— EXERCISE PROMPT —
Please return all lines of the data below containing the string "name".

┏━━

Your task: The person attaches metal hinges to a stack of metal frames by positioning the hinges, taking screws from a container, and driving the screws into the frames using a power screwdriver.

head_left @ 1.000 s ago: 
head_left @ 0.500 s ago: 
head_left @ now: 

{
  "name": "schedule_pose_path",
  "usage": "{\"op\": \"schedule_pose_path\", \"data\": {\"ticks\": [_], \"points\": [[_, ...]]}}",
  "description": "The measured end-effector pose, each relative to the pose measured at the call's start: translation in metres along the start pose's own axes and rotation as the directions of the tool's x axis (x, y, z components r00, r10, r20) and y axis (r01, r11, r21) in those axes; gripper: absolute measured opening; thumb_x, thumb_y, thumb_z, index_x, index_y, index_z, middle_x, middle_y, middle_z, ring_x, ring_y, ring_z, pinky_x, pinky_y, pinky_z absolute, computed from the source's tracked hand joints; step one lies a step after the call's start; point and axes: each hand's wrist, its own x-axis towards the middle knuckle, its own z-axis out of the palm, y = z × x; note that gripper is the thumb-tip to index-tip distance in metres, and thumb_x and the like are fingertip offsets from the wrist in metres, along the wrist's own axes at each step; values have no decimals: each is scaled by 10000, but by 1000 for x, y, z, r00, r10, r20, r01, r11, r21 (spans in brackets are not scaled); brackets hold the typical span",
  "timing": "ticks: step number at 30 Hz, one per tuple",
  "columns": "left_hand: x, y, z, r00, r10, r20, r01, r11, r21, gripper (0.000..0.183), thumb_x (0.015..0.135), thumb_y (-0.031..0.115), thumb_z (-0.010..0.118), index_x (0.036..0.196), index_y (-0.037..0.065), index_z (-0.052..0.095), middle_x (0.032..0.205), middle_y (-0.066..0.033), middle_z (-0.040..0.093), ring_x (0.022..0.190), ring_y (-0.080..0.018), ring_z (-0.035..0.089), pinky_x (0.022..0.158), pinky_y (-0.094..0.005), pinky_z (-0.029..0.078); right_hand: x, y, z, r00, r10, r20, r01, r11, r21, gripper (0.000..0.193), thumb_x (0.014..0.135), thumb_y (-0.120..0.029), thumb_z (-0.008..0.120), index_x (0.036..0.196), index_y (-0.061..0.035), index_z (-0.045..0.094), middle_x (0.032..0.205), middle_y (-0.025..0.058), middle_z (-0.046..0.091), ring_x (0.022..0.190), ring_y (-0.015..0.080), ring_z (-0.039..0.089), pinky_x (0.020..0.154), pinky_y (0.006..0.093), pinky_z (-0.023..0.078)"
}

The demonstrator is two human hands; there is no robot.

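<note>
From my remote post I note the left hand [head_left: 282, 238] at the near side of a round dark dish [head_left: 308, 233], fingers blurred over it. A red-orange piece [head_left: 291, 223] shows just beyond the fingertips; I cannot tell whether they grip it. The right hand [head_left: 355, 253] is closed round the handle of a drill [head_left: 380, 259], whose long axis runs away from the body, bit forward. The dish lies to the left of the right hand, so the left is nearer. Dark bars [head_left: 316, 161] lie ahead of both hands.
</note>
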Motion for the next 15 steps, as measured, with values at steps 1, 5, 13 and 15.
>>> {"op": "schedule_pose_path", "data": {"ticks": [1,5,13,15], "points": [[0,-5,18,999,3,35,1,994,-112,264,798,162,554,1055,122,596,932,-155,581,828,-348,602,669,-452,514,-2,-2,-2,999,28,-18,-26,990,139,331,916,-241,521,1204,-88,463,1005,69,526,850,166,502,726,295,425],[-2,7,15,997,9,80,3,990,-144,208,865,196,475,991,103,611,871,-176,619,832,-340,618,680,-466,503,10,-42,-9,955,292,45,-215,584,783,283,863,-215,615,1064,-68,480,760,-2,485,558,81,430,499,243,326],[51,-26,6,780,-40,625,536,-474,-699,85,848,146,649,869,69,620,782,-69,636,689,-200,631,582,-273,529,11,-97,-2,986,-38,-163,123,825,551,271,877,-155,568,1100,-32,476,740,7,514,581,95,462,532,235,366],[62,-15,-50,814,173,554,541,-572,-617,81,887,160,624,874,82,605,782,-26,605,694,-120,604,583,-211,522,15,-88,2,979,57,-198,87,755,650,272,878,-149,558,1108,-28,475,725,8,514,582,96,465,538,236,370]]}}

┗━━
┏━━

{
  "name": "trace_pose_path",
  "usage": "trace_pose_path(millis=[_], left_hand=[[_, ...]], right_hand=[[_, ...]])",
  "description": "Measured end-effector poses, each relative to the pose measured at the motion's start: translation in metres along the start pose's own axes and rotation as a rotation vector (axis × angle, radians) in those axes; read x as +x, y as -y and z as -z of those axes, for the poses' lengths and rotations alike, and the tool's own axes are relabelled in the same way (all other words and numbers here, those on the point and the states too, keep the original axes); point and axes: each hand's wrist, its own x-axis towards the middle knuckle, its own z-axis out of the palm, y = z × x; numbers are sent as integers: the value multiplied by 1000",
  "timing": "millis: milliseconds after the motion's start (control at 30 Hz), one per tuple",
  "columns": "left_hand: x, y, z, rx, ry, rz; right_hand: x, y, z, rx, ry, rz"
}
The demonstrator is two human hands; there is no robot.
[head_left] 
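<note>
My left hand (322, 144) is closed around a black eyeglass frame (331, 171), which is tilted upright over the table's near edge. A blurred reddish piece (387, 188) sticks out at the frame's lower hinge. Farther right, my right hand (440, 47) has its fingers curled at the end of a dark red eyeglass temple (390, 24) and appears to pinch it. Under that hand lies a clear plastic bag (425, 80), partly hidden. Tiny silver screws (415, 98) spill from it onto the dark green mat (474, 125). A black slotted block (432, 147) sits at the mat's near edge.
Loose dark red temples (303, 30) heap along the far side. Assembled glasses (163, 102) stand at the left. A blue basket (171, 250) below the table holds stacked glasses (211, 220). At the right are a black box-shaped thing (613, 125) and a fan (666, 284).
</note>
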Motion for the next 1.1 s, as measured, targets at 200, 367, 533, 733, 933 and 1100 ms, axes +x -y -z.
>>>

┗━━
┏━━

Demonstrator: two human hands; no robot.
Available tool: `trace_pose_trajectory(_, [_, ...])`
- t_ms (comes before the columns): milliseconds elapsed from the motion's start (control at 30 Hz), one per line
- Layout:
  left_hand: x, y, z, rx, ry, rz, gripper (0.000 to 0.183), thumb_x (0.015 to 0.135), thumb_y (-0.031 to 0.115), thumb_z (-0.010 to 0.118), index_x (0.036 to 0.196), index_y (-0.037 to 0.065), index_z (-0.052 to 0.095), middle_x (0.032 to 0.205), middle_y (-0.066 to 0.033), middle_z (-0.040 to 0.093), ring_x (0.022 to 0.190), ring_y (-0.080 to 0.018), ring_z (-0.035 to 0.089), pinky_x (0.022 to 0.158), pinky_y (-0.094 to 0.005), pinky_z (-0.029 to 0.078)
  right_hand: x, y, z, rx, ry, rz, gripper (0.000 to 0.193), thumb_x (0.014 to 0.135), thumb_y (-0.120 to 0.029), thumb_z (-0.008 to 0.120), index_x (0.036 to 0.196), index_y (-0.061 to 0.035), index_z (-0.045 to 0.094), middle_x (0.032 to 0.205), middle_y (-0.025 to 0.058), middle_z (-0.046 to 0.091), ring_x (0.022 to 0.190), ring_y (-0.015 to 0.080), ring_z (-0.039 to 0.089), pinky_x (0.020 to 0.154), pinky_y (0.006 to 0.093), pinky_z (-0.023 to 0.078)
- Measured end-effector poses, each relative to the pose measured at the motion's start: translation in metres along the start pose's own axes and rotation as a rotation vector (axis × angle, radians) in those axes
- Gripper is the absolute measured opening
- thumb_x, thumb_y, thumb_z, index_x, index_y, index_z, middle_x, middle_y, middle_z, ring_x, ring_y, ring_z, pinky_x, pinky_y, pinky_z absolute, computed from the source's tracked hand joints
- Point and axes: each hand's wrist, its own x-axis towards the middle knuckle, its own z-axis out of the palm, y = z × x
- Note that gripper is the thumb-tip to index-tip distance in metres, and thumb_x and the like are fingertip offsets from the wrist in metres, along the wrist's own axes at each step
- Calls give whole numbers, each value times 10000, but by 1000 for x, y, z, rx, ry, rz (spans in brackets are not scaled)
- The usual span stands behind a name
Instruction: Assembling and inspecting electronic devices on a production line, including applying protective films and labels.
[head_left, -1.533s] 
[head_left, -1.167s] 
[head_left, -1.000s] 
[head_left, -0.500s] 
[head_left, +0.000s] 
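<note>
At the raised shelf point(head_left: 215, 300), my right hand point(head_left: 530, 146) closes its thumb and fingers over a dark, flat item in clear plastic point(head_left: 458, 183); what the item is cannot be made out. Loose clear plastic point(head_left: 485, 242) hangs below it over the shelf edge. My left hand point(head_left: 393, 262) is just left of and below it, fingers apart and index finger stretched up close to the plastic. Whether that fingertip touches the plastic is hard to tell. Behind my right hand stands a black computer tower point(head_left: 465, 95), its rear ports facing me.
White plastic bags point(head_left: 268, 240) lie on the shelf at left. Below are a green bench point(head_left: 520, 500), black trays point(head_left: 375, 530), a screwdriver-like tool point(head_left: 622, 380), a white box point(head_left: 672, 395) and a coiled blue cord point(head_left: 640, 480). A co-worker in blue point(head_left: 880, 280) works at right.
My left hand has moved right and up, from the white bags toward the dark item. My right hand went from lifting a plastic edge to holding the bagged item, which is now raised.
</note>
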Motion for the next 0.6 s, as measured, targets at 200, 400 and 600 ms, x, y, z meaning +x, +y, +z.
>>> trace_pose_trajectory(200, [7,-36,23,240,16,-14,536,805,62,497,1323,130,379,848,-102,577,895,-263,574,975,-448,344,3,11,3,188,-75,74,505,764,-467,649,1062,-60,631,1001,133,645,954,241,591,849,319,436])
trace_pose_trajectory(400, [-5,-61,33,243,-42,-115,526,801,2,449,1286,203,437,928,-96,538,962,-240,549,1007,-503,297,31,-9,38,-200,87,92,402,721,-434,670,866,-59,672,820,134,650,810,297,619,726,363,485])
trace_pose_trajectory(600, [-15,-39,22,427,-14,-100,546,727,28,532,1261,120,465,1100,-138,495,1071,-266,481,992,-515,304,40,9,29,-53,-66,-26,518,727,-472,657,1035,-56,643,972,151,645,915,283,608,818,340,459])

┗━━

— SOLUTION —
  "name": "schedule_pose_path",
  "name": "trace_pose_path",
- The usual span stands behind a name

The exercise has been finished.